A 36-year-old woman with end-stage renal disease of unknown etiology in long-standing peritoneal dialysis who went to the emergency room for marked arterial hypotension and was subsequently diagnosed with autoimmune polyglandular syndrome. We present the evolution, the clinic and the treatment of the syndrome.
Case Report
A 36-year-old patient with the following background: end-stage renal failure in the peritoneal dialysis program since March 2010, diagnosed in 2009 with autoimmune thyroid disease with fine needle aspiration suggestive of Hashimoto's thyroiditis and presence of anti-TPO antibodies in blood. In September 2014, a total parathyroidectomy and bilateral total thyroidectomy was done. After the biopsy was made, she was diagnosed with classic multifocal papillary carcinoma and confirming lymphocytic thyroiditis. The patient was treated by the endocrinology service with iodine 131 without incidents. In February 2016 she went to the emergency department for presenting vomiting and dizziness, upon arrival the physical examination was: blood pressure 60/40 mmHg, skin pallor, analytically: leukocytes 5400 (4000-10000), eosinophils 8%(0.5-6), hemoglobin 12.7 g / dl (12-16), hematocrit 37.6% (37-49), platelets 224,000(138000-381000), albumin 3 mg / dl (4-5.2), glucose 95 mg / dl (74-105), urea 52 mg/dl (13-50), uric acid 3.6 mg / dl (2.4-6.4) potassium 3.6 mEq / L(3.6-4.9), lactic dehydrogenase 249 IU / ml (200-418), Sodium 127 mEq / L(137-148) thyrotropin stimulating hormone 13.68 mUI / L(0.35-5.5), T4 1.45 ng / dl(0.89-1.76), parathyroid 32 pg / ml (10-55), cortisol 2.3 µg / dl (5.27-22.45), protein C reagent 0.4 mg/dl, negative tumor markers, autoimmunity was negative.

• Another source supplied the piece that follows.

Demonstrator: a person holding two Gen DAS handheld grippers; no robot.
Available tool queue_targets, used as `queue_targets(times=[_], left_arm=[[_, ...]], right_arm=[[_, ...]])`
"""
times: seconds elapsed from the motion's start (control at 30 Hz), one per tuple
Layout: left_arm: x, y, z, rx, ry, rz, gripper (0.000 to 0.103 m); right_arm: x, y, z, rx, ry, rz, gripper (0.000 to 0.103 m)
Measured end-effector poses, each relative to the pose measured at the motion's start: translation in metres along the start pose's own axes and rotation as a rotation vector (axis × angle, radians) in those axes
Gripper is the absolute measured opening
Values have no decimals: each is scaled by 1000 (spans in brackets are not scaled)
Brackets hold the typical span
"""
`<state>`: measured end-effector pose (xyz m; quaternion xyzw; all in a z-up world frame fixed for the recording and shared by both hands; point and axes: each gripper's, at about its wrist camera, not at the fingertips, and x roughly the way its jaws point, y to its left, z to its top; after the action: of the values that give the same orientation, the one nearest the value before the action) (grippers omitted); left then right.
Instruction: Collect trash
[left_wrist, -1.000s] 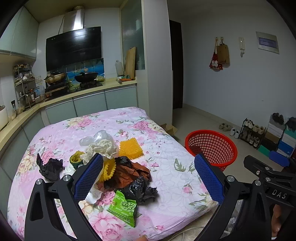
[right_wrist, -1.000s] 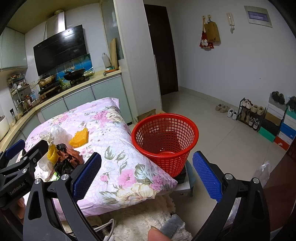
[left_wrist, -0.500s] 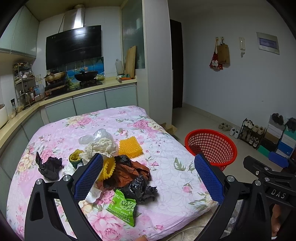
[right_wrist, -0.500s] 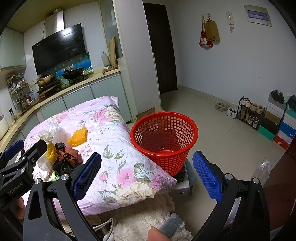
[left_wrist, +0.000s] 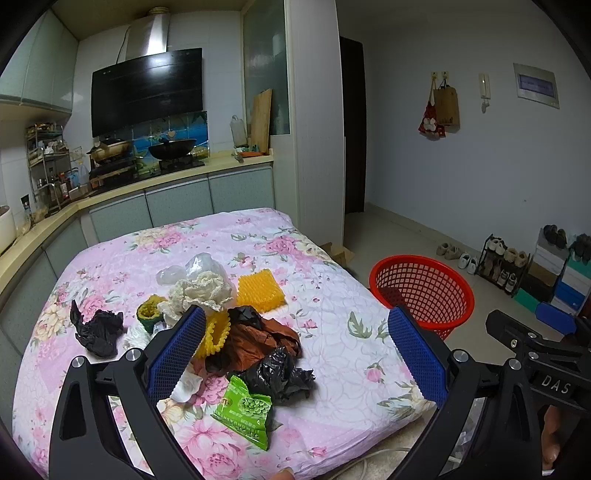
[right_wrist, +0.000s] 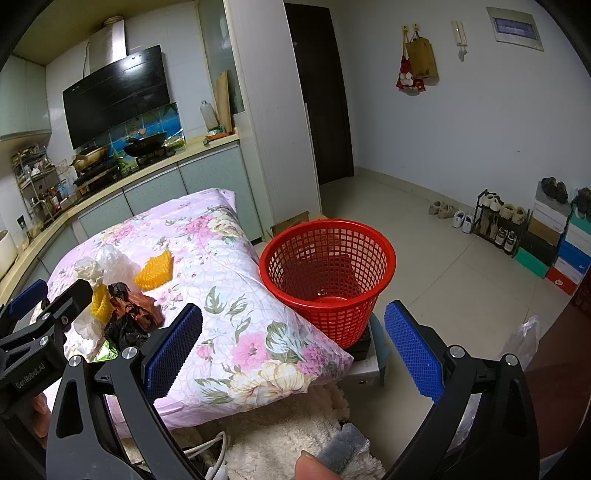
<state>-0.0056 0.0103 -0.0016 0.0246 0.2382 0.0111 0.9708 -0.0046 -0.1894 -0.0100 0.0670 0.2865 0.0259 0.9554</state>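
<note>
Left gripper (left_wrist: 295, 347) jaws spread wide, holding nothing, hanging over the near edge of the flowered bed cover (left_wrist: 332, 332). Trash pile sits centre-left in the left wrist view: green snack wrapper (left_wrist: 245, 408) nearest, black plastic bag (left_wrist: 284, 373) touching it, brown crumpled wrapper (left_wrist: 258, 338) just behind, yellow foam pad (left_wrist: 260, 290) further back, second black bag (left_wrist: 98, 328) apart at left. Right gripper (right_wrist: 293, 347) jaws also spread, empty. Red basket (right_wrist: 328, 273) centre of right wrist view, on the floor beside the bed corner, nothing clearly inside.
</note>
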Motion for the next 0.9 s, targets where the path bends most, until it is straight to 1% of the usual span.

The patient received the following peritoneal dialysis pattern: 3 exchanges of 2000 cc with physioneal 35 to 1.36%, and negative balances of -700-800 ml / day. An echocardiogram was performed with the following findings: undilated cardiac chambers. Hyperdynamic left ventricular function. Chest radiology: rule out acute pathology. Abdominal ultrasound: kidneys of small size 6 cm, difficult to delimit, intra-abdominal fluid in relation to peritoneal dialysis.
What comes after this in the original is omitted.